Tests for Uremia2012-09-11 11:39
Uremia can detect the condition of toxins accumulation accurately and then help doctor use medicines precisely and do the toxins clearance.
Urea is the end product of amino acid catabolism, Its molecular weight is only 61, so it can get through glomeruli freely, 50% of urea in the initial urine is absorbed by kidney tubules and collecting duct. When kidney tubules has pathological changes, the reabsorption reduces and blood level decreases. The generation of urea is less constant than that of creatinine, the high-proteins diet can influence it obviously.

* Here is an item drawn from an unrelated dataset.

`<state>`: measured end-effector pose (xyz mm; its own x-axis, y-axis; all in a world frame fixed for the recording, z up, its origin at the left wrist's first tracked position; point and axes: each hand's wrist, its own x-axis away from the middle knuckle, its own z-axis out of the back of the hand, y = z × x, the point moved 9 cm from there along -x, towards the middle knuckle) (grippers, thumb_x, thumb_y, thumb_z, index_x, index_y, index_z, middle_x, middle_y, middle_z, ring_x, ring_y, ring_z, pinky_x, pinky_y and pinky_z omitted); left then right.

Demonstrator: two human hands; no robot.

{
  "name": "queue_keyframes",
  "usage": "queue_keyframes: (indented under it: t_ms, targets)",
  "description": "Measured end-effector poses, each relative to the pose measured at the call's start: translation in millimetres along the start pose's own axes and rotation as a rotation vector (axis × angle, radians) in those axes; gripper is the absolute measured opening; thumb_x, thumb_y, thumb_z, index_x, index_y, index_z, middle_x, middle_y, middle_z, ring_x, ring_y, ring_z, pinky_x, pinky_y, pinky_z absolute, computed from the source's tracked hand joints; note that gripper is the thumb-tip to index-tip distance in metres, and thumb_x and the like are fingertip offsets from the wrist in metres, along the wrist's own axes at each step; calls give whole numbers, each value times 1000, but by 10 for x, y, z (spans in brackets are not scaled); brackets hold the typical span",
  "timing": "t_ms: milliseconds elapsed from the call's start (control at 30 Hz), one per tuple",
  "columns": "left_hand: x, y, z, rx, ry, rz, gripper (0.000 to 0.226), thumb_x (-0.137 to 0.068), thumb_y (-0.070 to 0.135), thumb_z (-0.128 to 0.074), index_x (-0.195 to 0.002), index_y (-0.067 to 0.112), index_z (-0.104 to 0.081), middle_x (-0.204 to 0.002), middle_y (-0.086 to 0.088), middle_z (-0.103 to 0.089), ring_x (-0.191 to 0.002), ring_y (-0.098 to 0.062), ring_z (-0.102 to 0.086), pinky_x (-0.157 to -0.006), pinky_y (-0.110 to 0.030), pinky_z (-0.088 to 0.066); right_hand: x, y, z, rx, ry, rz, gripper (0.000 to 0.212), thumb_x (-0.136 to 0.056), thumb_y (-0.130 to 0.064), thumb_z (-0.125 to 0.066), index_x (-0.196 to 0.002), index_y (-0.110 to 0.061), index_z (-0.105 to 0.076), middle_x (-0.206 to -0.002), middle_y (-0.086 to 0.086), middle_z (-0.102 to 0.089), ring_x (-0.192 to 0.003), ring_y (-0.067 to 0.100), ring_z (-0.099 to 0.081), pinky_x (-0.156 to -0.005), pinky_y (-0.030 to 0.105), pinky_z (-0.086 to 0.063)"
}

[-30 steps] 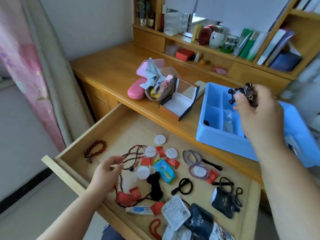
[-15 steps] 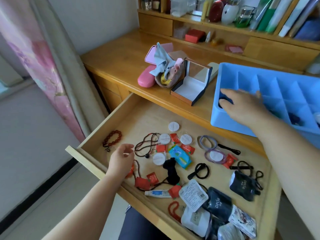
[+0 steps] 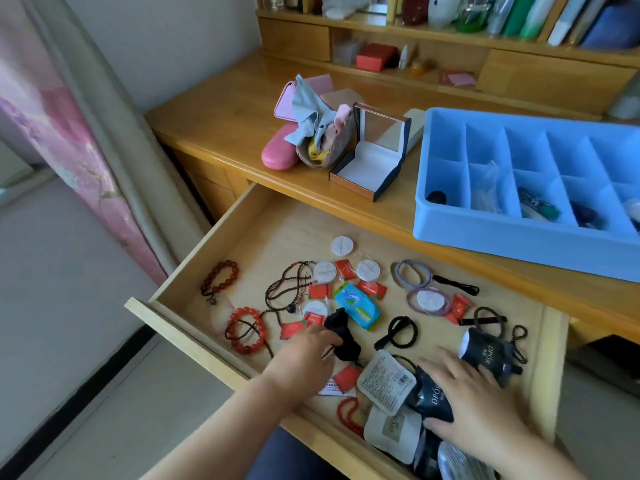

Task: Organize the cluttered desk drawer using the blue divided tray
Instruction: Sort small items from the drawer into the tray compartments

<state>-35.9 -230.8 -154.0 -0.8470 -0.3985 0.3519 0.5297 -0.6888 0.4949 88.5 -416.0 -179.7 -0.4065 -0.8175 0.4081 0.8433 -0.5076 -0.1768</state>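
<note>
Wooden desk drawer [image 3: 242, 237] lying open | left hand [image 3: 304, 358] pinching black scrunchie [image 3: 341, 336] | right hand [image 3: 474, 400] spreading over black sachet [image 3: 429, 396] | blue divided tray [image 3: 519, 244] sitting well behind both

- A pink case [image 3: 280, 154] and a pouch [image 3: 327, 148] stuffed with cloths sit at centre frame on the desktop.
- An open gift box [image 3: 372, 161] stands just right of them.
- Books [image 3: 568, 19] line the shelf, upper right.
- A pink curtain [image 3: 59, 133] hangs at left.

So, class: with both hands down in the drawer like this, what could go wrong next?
1. The left hand reaches among tangled bead strings; lifting one could drag neighbours along.
2. The tray juts past the desk edge over the drawer; a knock might tip it.
3. The right hand presses on dark sachets, which could burst.
</note>
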Motion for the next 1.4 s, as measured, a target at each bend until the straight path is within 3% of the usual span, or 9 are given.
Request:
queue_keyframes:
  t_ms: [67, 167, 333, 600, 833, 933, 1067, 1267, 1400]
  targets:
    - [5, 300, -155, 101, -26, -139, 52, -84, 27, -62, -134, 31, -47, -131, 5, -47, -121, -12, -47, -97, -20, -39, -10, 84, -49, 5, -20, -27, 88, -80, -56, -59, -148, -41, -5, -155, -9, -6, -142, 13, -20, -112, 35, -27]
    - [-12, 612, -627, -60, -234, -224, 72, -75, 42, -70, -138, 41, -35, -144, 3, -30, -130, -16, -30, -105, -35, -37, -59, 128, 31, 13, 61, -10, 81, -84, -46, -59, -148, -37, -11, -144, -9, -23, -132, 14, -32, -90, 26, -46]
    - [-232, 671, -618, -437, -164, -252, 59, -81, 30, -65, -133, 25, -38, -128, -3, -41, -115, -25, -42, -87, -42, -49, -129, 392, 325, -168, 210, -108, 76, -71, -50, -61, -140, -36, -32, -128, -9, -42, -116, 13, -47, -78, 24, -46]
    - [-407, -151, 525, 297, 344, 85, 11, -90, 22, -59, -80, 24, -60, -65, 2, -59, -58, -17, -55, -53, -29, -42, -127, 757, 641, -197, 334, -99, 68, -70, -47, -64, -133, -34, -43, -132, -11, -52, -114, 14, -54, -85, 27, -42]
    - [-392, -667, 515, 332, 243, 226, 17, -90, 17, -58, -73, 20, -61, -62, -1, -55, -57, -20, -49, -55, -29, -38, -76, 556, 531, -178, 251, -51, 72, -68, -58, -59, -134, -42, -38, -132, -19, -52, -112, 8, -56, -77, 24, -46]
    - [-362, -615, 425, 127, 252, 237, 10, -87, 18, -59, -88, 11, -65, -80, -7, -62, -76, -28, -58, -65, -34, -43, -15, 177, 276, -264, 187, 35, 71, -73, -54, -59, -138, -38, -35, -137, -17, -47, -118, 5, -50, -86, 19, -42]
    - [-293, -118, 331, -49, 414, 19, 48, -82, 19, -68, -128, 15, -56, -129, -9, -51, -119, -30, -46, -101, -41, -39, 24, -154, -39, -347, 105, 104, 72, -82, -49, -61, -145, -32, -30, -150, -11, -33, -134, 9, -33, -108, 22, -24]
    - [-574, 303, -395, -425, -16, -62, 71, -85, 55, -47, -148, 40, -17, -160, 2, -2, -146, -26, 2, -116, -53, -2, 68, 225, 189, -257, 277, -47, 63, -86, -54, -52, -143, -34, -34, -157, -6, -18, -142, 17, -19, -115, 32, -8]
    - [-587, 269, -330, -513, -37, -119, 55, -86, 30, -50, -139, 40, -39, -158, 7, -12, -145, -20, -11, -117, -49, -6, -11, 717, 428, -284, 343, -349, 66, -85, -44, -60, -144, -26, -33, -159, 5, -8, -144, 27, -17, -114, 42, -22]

Because the kidneys have very strong compensatory ability, the level of serum urea will not increase until GFR declines to at least 50%.

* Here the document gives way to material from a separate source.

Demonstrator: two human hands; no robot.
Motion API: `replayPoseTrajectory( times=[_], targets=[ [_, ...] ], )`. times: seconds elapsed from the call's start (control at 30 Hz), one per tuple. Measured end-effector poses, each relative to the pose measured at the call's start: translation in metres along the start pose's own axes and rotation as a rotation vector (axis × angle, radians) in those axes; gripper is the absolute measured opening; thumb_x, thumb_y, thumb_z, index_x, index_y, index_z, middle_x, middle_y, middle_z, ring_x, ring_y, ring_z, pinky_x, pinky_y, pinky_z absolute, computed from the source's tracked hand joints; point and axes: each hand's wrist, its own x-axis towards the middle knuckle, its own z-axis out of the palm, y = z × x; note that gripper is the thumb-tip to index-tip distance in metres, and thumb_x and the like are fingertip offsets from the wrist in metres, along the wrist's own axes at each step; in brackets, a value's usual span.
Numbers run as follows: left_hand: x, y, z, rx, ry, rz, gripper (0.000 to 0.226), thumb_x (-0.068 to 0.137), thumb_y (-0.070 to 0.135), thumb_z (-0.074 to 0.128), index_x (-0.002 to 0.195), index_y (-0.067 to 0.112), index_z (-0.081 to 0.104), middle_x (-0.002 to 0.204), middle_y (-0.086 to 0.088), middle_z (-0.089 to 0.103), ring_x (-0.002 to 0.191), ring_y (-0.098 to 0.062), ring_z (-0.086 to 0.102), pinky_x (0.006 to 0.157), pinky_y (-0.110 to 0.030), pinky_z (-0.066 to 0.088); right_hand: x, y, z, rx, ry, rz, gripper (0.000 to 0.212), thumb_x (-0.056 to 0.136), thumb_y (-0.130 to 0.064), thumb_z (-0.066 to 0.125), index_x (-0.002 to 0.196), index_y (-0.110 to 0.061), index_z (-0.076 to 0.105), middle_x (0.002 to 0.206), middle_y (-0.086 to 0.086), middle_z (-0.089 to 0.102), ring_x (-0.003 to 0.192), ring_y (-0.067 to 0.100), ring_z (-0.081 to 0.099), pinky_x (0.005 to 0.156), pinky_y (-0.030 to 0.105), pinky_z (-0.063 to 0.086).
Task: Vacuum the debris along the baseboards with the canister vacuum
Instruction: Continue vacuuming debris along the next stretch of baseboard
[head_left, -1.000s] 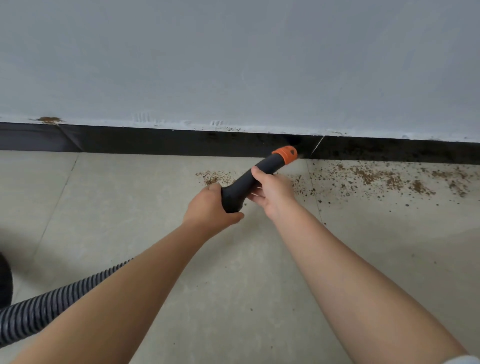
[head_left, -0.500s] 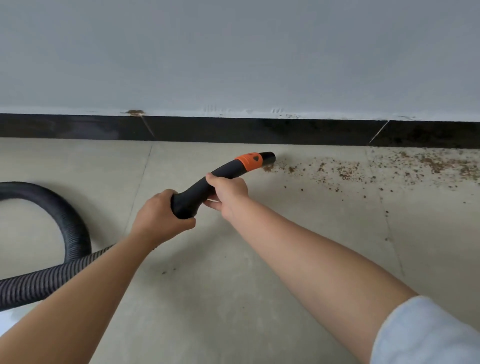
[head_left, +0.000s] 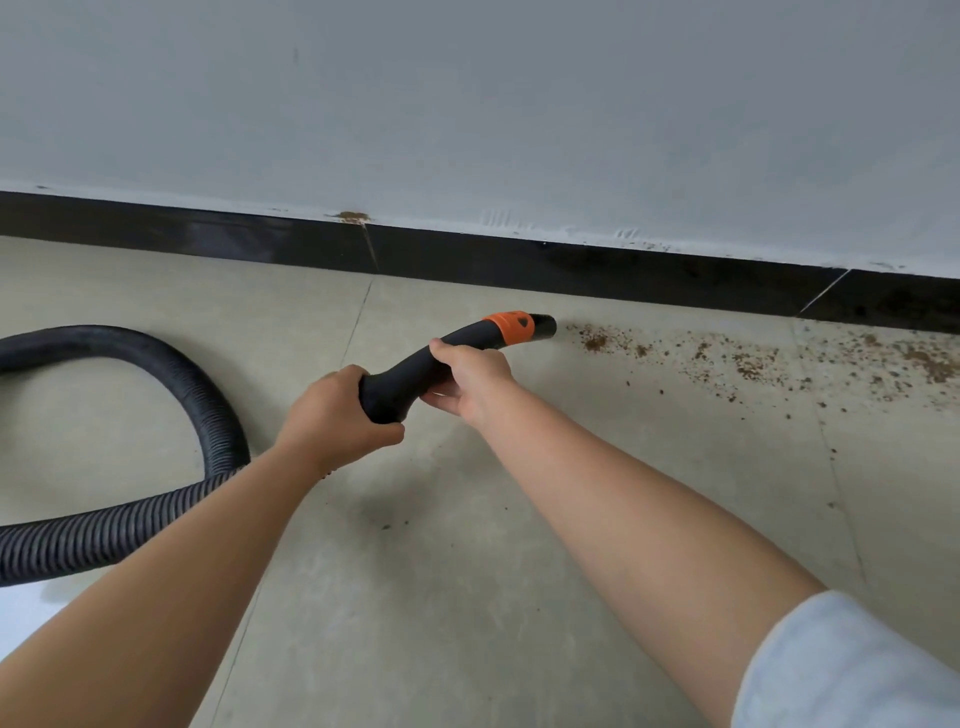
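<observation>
Pale grey wall (head_left: 519, 104) above, black baseboard (head_left: 623, 270) running along its foot, beige tiled floor (head_left: 467, 597) below with thin grout lines. Both hands on the vacuum handle (head_left: 415, 376), a black curved tube, matte, thickest at its near end and narrowing toward the far end. Left hand (head_left: 332, 415) wraps the thick near end, fingers curled fully round it, thumb underneath. Right hand (head_left: 470, 374) takes hold just ahead of the left, thumb over the top of the tube and fingers curled below; the two hands sit close, not touching as far as can be seen. Beyond the right hand's grip the tube carries an orange collar (head_left: 511, 327) with a small dark mark on it, then a short black nozzle mouth (head_left: 543, 326) pointing right, low over the floor and near the baseboard; contact with the tile cannot be told. Debris (head_left: 753, 358), brown crumbs and flecks, begins just past the nozzle mouth and spreads away from the grip to the right along the baseboard, densest toward the frame edge; a few stray specks lie on the tile nearer the person. Behind the left hand a black ribbed hose (head_left: 156, 374) leaves the handle under the left forearm, loops across the floor and exits at the left edge. Light sleeve (head_left: 841, 670) on the right arm. Small brown chip (head_left: 353, 215) on the baseboard's top edge.
</observation>
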Motion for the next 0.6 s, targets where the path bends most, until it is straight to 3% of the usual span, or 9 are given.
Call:
replayPoseTrajectory(
  times=[0.2, 0.33, 0.6],
  targets=[
    [0.003, 0.011, 0.004, 0.057, -0.012, 0.012, 0.036, 0.065, 0.028, 0.072, 0.091, 0.012, 0.053, 0.078, -0.006, 0.065, 0.072, -0.024, 0.063, 0.060, -0.033, 0.049, 0.002, -0.008, -0.011, -0.041, -0.010, 0.002, 0.041, 0.088, -0.010, 0.063, 0.124, -0.003, 0.043, 0.124, 0.020, 0.055, 0.110, 0.038, 0.058, 0.086, 0.046, 0.054],
    [0.004, 0.016, 0.006, 0.077, -0.031, 0.015, 0.037, 0.065, 0.030, 0.072, 0.091, 0.013, 0.051, 0.079, -0.006, 0.064, 0.071, -0.023, 0.064, 0.059, -0.032, 0.051, 0.002, -0.011, -0.018, -0.021, -0.013, 0.007, 0.036, 0.088, -0.010, 0.063, 0.119, -0.002, 0.045, 0.122, 0.021, 0.056, 0.107, 0.038, 0.059, 0.078, 0.044, 0.055],
    [0.008, 0.041, 0.019, 0.105, -0.049, 0.053, 0.036, 0.066, 0.031, 0.071, 0.090, 0.014, 0.049, 0.079, -0.003, 0.061, 0.068, -0.020, 0.061, 0.050, -0.027, 0.045, 0.004, -0.024, -0.043, 0.001, 0.024, 0.023, 0.049, 0.088, -0.010, 0.063, 0.131, -0.003, 0.041, 0.125, 0.020, 0.055, 0.109, 0.037, 0.058, 0.070, 0.043, 0.053]
  ],
)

Serum creatinine includes the exogenous creatinine which mainly comes from foods and the endogenous creatinine which is produced by the muscles. The generation of creatinine in a day is relatively constant. Most of creatinine is filtrated into initial urine and is not reabsorbed by kidney tubules. So, if the intake of exogenous creatinine can be controlled, creatinine is a ideal index of kidney function.
Serum uric acid
Uric acid is the metabolin of nucleoprotein and purine in nucleic acid. It can freely get through the filtration membrane and nearly all of the uric acid is reabsorbed by kidney tubules. So the concentration of uric acid is influenced by the filtration function of glomeruli and the reabsorption function of kidney tubules.
For common people, the generation of β-2-MG in a day is constant, 99% is absorbed by the proximal tubule. It is such a index which is more sensitive than serum creatinine. If serumβ-2-MG increases, it can tell the filtration function of glomeruli is damaged; if serumβ-2-MG and urineβ-2-MG increase at the same time, also serumβ-2-MG <5mg/L, it can tell not only glomeruli is damaged, also the reabsorption function of kidney tubules.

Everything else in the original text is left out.